CS 5220 architecture intro

# CS 5220: Applications of Parallel Computers ## Parallel machines and models ## 10 Sep 2015

## Why clusters? - Clusters of SMPs are everywhere - Commodity hardware – economics! - Supercomputer = cluster + custom interconnect - Relatively simple to set up and administer (?) - But still costs room, power, ... - Economy of scale $\implies$ clouds? - Amazon now has HPC instances on EC2 - StarCluster: launch your own EC2 cluster - Lots of interesting challenges here

## Totient structure Consider: - Each core has vector parallelism - Chips have six cores, shares memory with others - Accelerators have sixty cores, shared memory - Each box has two chips + accelerators - Eight instructional nodes, communicate via Ethernet How did we get here? Why this type of structure? And how does the programming model match the hardware?

## Parallel computer hardware - Physical machine has *processors*, *memory*, and *interconnect* - Where is memory physically? - Is it attached to processors? - What is the network connectivity? - Programming *model* through languages, libraries. - Programming model $\neq$ hardware organization! - Can run MPI on a shared memory node!

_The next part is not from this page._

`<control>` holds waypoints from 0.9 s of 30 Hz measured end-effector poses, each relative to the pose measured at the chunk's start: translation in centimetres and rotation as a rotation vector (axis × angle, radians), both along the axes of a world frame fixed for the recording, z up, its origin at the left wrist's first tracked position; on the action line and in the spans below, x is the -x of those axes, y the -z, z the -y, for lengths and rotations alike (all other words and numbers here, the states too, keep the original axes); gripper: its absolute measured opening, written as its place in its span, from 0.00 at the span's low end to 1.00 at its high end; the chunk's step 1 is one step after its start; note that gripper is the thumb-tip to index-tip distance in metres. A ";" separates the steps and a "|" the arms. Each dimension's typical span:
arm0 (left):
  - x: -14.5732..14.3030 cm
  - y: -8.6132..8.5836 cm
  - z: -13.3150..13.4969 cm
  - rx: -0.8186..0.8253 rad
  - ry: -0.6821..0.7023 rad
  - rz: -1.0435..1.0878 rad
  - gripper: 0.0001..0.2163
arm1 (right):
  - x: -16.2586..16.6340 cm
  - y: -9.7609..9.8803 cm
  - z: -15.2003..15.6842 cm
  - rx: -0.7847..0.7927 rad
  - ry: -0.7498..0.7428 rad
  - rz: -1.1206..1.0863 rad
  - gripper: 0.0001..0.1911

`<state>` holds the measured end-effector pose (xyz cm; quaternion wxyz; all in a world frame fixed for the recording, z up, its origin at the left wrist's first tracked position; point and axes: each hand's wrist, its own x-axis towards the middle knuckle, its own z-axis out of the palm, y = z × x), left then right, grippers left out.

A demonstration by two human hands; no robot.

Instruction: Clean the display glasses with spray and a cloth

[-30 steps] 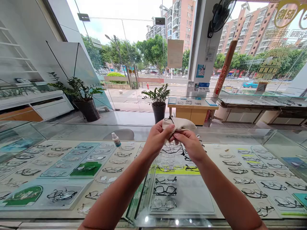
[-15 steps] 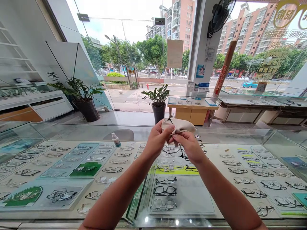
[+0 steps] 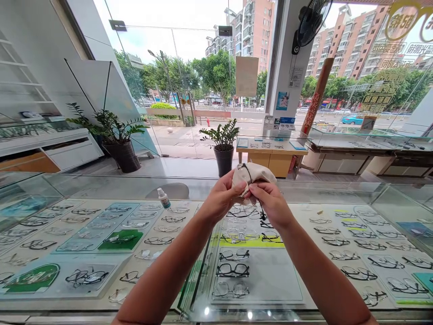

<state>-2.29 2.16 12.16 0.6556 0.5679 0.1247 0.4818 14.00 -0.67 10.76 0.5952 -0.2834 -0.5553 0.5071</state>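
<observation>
Cloth (image 3: 264, 173), cream and bunched, sat between both hands above the glass display case (image 3: 203, 311). A light, even pinch suited it, without straining the thin black strip (image 3: 249, 174), cord or temple arm unclear. Left hand (image 3: 219, 198) and right hand (image 3: 271, 202) each had fingertips closed narrowly on it, nearly meeting.

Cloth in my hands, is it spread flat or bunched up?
Bunched up: the pale cloth is gathered between left hand and right hand.

Left hand (image 3: 223, 198) and right hand (image 3: 272, 203) gripping pale cloth (image 3: 262, 173) and eyeglasses (image 3: 249, 175) above the glass counter (image 3: 111, 187), a potted plant (image 3: 223, 158) standing beyond it!
</observation>
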 end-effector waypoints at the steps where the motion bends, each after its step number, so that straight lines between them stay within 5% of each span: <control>1: -0.2 0.1 0.0 0.001 -0.013 0.003 0.18 | 0.0 0.1 0.0 0.003 -0.008 0.004 0.19; 13: -0.5 -0.3 -0.2 0.086 -0.181 0.092 0.24 | -0.8 -0.8 0.5 -0.065 -0.062 0.222 0.20; 18: 0.4 -0.6 -0.5 0.102 -0.227 0.132 0.23 | -2.0 -1.2 -0.3 -0.075 0.211 0.094 0.18; 27: -0.8 0.0 0.9 0.132 -0.056 0.043 0.19 | -1.0 -0.2 -0.3 -0.183 0.197 0.089 0.24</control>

## Parallel programming model - Control - How is parallelism created? - What ordering is there between operations? - Data - What data is private or shared? - How is data logically shared or communicated? - Synchronization - What operations are used to coordinate? - What operations are atomic? - Cost: how do we reason about each of above?

## Simple example Consider dot product of $x$ and $y$. - Where do arrays $x$ and $y$ live? One CPU? Partitioned? - Who does what work? - How do we combine to get a single final result?

## Shared memory programming model Program consists of *threads* of control. - Can be created dynamically - Each has private variables (e.g. local) - Each has shared variables (e.g. heap) - Communication through shared variables - Coordinate by synchronizing on variables - Examples: OpenMP, pthreads

## Shared memory dot product Dot product of two $n$ vectors on $p \ll n$ processors: 1. Each CPU evaluates partial sum ($n/p$ elements, local) 2. Everyone tallies partial sums Can we go home now?

## Race condition A *race condition*: - Two threads access same variable, at least one write. - Access are concurrent – no ordering guarantees - Could happen simultaneously! Need synchronization via lock or barrier.

## Race to the dot Consider `S += partial_sum` on 2 CPU: - P1: Load `S` - P1: Add `partial_sum` - P2: Load `S` - P1: Store new `S` - P2: Add `partial_sum` - P2: Store new `S`

## Shared memory dot with locks Solution: consider `S += partial_sum` a *critical section* - Only one CPU at a time allowed in critical section - Can violate invariants locally - Enforce via a lock or mutex (mutual exclusion variable) Dot product with mutex: 1. Create global mutex l 2. Compute partial_sum 3. Lock l 4. S += partial_sum 5. Unlock l

## Shared memory with barriers - Many codes have phases (e.g. time steps) - Communication only needed at end of phases - Idea: synchronize on end of phase with *barrier* - More restrictive (less efficient?) than small locks - Easier to think through! (e.g. less chance of deadlocks) - Sometimes called *bulk synchronous programming*

## Shared memory machine model - Processors and memories talk through a bus - Symmetric Multiprocessor (SMP) - Hard to scale to lots of processors (think $\leq 32$) - Bus becomes bottleneck - *Cache coherence* is a pain - Example: 6-core chips on cluster

## Multithreaded processor machine - May have more threads than processors! - Can switch threads on long latency ops - Cray MTA was an extreme example - Similar to *hyperthreading* - But hyperthreading doesn’t switch – just schedules multiple threads onto same CPU functional units

## Distributed shared memory - Non-Uniform Memory Access (NUMA) - Can *logically* share memory while *physically* distributing - Any processor can access any address - Cache coherence is still a pain - Example: SGI Origin (or multiprocessor nodes on cluster)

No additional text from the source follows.